How have you managed to balance these roles against your studies at Dollar Academy?
I’ve found volunteering as a youth representative very different from other experiences I have had volunteering in past. If you’re volunteering at a community garden you never really have to take the trowel home with you and keep on digging, but volunteering as a Youth Councillor or as an MSYP can very easily seep into your day-to-day life. Throughout my last two years at Dollar I found the work I had set myself to do as a youth representative blend together with my school work: I’d end up quickly trying to send an email to a Councillor during English, or end up taking a break from writing a Dissertation at home to write a letter to a Council Officer in my free time.

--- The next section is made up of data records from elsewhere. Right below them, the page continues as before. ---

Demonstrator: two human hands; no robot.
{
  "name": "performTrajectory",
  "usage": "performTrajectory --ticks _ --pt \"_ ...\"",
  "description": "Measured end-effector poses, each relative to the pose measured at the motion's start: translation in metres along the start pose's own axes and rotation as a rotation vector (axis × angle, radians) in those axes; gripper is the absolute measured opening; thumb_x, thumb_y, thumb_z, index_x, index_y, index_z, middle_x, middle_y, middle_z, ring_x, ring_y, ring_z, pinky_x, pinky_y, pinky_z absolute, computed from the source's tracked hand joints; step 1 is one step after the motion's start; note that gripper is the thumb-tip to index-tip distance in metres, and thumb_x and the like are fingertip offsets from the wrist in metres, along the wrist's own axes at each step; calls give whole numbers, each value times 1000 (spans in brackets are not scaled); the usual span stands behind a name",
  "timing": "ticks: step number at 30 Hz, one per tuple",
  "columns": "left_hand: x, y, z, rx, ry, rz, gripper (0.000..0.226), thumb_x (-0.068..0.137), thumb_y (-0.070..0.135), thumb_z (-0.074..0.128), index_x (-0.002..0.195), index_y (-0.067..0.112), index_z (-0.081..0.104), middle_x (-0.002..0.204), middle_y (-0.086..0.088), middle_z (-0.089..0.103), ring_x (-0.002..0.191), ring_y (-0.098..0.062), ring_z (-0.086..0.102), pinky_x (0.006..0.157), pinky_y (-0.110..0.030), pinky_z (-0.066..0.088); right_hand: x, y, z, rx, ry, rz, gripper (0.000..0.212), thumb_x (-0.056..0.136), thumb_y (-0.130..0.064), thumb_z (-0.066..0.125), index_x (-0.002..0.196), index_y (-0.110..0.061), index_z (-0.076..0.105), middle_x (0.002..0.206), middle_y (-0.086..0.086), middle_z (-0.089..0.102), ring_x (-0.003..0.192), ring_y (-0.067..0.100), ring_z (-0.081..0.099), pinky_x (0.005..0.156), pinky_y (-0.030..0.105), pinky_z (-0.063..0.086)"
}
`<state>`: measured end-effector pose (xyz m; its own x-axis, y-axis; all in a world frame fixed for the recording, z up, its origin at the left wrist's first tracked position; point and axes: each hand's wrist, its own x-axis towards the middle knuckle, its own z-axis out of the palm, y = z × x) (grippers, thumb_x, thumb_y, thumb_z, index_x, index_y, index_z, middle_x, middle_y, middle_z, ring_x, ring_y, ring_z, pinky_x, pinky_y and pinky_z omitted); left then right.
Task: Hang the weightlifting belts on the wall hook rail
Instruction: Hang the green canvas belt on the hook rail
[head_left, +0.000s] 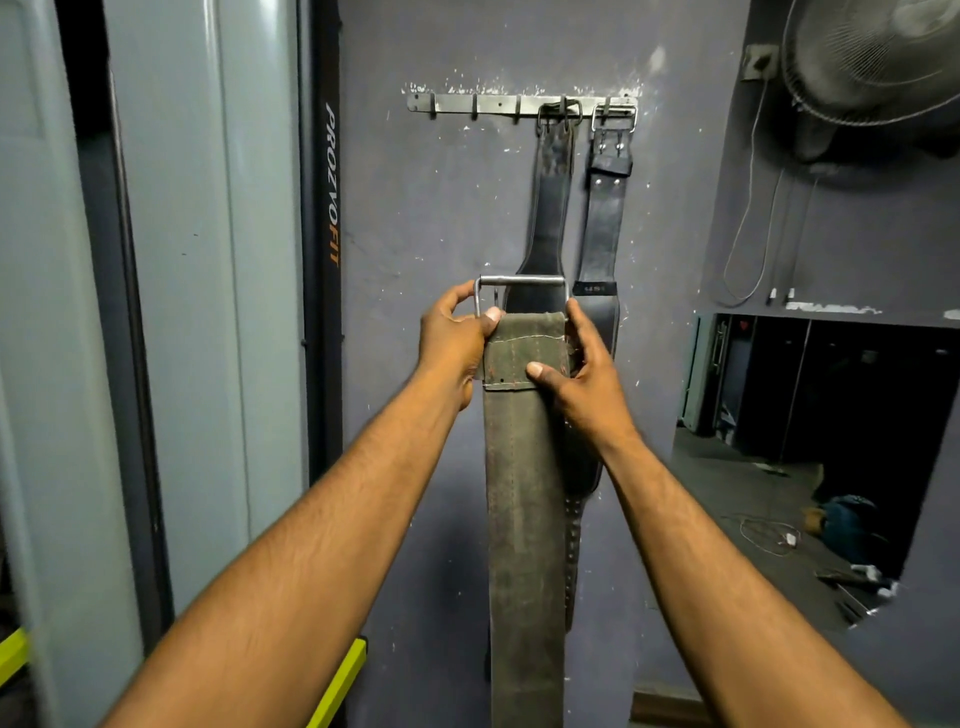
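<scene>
An olive-green canvas belt (524, 493) is being held up in front of the wall, below the hook rail (467, 104) and well apart from it. It is being gripped at its top end by both hands. The left hand (457, 338) is being curled round the left side of the steel buckle (521, 281), with the thumb pressed on the folded top edge. The right hand (582, 379) is being wrapped round the belt's right edge, thumb on the front, fingers behind. The webbing is showing as worn, faded and stained, with pale stitching across the fold-over flap. The strap is hanging straight down out of frame. The buckle is a plain rectangular loop standing above the fold. A first black leather belt (545, 228) and a second black leather belt (600, 228) are being carried by their buckles on the rail's right-hand hooks. The first one's lower part is being covered by the olive belt.
</scene>
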<state>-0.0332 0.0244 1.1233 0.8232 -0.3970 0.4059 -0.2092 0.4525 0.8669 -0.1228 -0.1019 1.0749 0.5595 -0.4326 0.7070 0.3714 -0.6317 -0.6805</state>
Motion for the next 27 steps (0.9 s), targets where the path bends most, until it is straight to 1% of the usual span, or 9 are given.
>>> performTrajectory --ticks 4,8,11,16,19,21,23,25,27 --pt "46 -22 -11 -128 -10 72 47 96 2 55 141 13 47 92 -2 70 73 -4 69 57 -17 56 48 20 14 28 -109 15 91 81 -10 81 152 -36 32 132 -12 52 120 9 56 107 35 48" --pt "93 -34 -16 -158 -82 110 47 96 1 54 142 6 44 95 -5 69 81 -8 69 70 -21 60 90 34 24 134 -175 53 87 78 -3 82 142 -45 39 138 5 53 123 19 60 103 37 53" --pt "125 -41 -15 -178 -80 161 47 95 0 55 141 5 45 96 -8 70 81 -10 69 76 -24 59 112 46 39 138 -134 -1 91 79 4 78 145 -41 35 136 6 56 121 18 63 98 29 55" --pt "177 -51 -10 -157 -46 241 44 94 3 59 136 15 55 106 -15 72 95 -23 72 85 -40 60 148 61 55 135 -81 -115 100 80 7 77 154 -33 24 150 4 45 137 9 49 110 28 47" --pt "205 -55 -6 -150 -15 289 42 93 3 59 134 15 57 116 -17 70 100 -24 71 84 -38 60 170 66 60 140 -96 -147 94 82 6 75 155 -28 27 151 2 44 131 2 53 102 25 51" --pt "228 -54 0 -139 -1 329 42 92 4 60 133 16 58 123 -14 68 105 -23 70 87 -40 59 190 69 60 129 -80 -182 98 81 8 75 155 -29 23 151 7 44 131 4 54 101 27 52" --pt "253 -49 8 -131 10 378 42 92 5 61 131 18 59 126 -10 67 109 -21 68 91 -43 58 214 71 59 116 -57 -236 105 79 9 76 156 -31 18 152 13 41 138 15 49 107 36 51" --pt "280 -38 21 -128 13 416 42 91 6 61 131 18 59 126 -10 67 108 -21 68 90 -42 58 243 72 57 117 -27 -261 106 78 9 77 156 -34 17 146 5 47 137 16 49 108 45 50" --pt "308 -22 33 -140 2 456 42 91 5 62 131 16 59 126 -12 67 107 -22 69 89 -43 59 275 69 52 107 -11 -284 107 79 6 77 157 -35 17 136 -14 48 133 7 50 107 49 50"
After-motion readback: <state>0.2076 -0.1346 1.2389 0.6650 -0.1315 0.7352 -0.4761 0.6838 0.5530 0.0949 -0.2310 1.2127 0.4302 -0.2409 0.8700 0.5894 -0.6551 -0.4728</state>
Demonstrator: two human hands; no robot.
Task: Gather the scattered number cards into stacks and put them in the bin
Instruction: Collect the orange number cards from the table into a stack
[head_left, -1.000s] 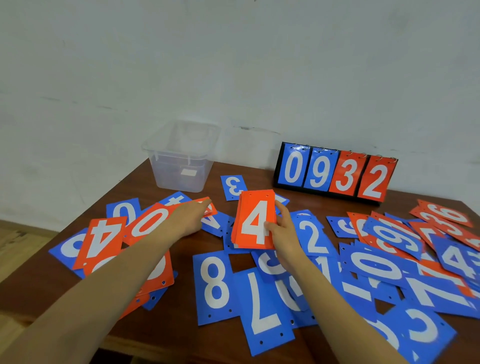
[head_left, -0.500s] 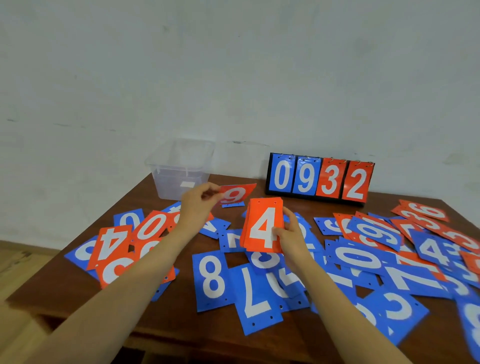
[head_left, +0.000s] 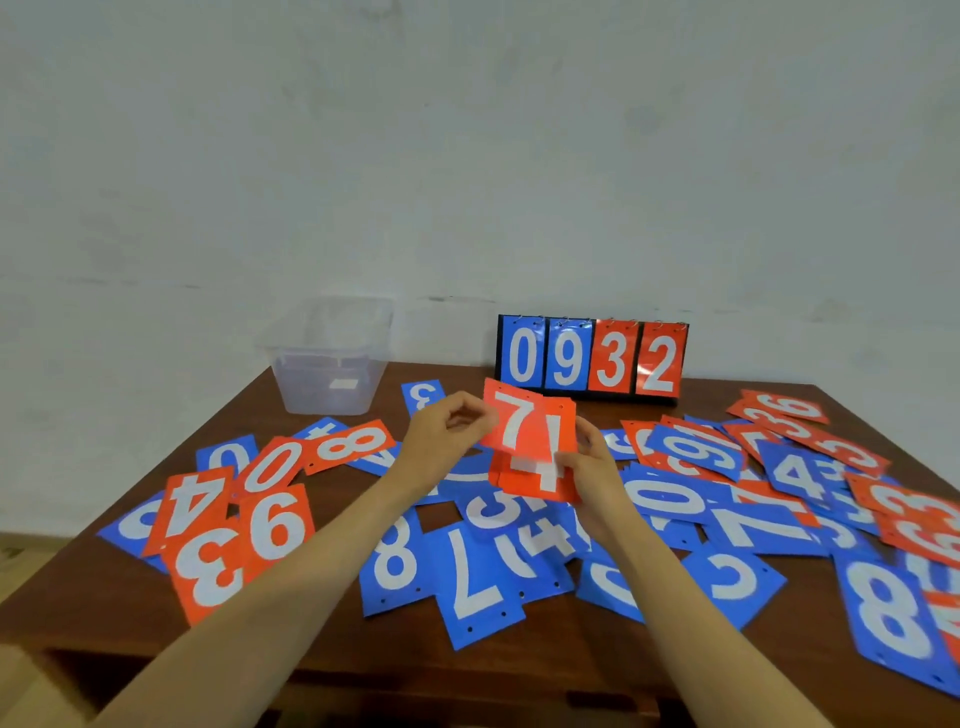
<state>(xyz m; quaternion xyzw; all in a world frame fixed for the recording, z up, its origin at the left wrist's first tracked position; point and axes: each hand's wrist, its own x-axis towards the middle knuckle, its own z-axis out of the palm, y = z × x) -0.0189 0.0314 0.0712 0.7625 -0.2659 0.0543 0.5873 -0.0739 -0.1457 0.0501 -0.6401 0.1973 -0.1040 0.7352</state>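
Fingers (head_left: 467, 406) of the left hand (head_left: 441, 434) pinch the left edge of a red 7 card (head_left: 511, 423); the right hand (head_left: 589, 465) grips the red stack (head_left: 537, 480) at its right edge, thumb in front. The 7 card overlaps the stack and hides the upper half of its top 4; the right fingers behind the stack are hidden, and its card count cannot be told. Both are held above the table (head_left: 571, 654) centre, forearms reaching in from the near edge. Scattered cards (head_left: 475, 577), blue and red, lie around; those at the right are cut off by the frame. The clear bin (head_left: 327, 364) stands at the far left corner, contents indistinct.
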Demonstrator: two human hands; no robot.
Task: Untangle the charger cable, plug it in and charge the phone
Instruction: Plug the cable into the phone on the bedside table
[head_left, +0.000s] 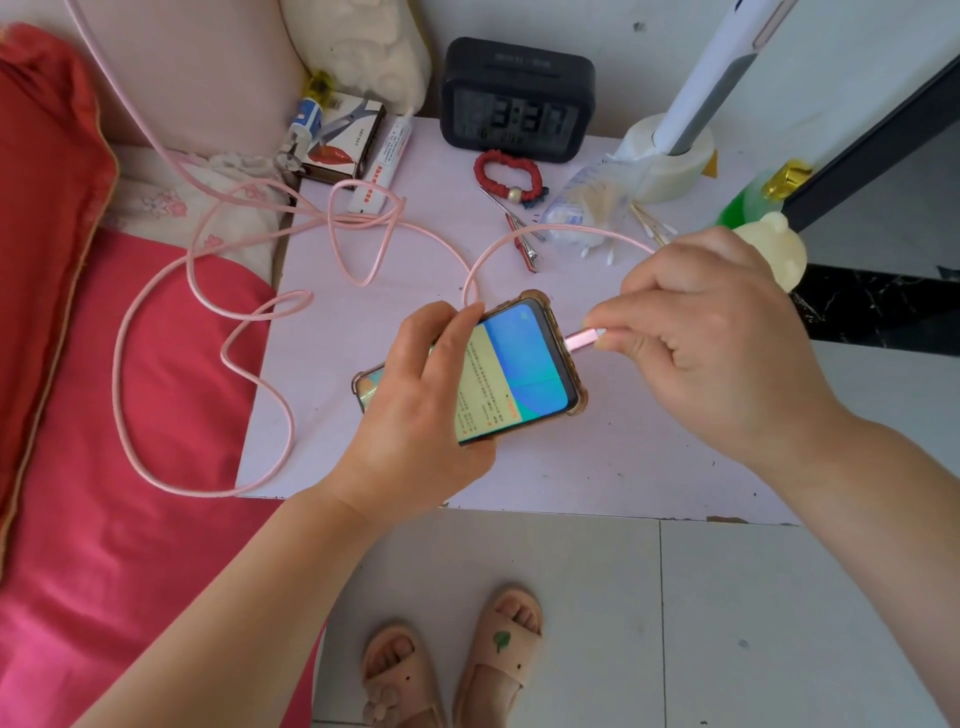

I don’t think I have always found a good balance between both workloads, but even when I’ve suffered because of it I have never regretted pushing myself further to try and excel both in representing my community and doing well in my coursework!
I think that’s a very hard question, and I know everyone will have their own answer. I do have my own very strong opinions on some of the issues that face the country, but youth representatives – be it MSYPs or Youth Councillors – almost always have to remain impartial and unpartisan in their roles, though I’d be more than happy to go over them off the record! However, I think the best thing that young people can do is find something they care about and try and make a difference. Whether it’s a pothole outside your house or a larger national issue, find out if there’s an organisation that you can get involved in or bug your representatives: your MP, one of your MSPs, or even your local MSYP and youth representatives!
What guidance and/or encouragement would you offer to young people looking to get involved in youth representation today?
Wherever you are there will almost always be some way to get involved within your community! One way to get involved is to become an MSYP: across Scotland elections will be held around June 2018 in order to find MSYPs for the next term, and it really is a fantastic way to volunteer to represent young people in your area. Another way is through local youth councils or forums: in Clackmannanshire our local Youth Council has an opportunity for young people to stand as Youth Councillors in the next few months, so if you live in the Wee County and want to get involved as a youth representative, there is an opportunity coming up!
I really can’t encourage young people enough to make the most of 2018 (the Scottish Government’s Year of Young People) to get involved in making sure young people are heard in their communities.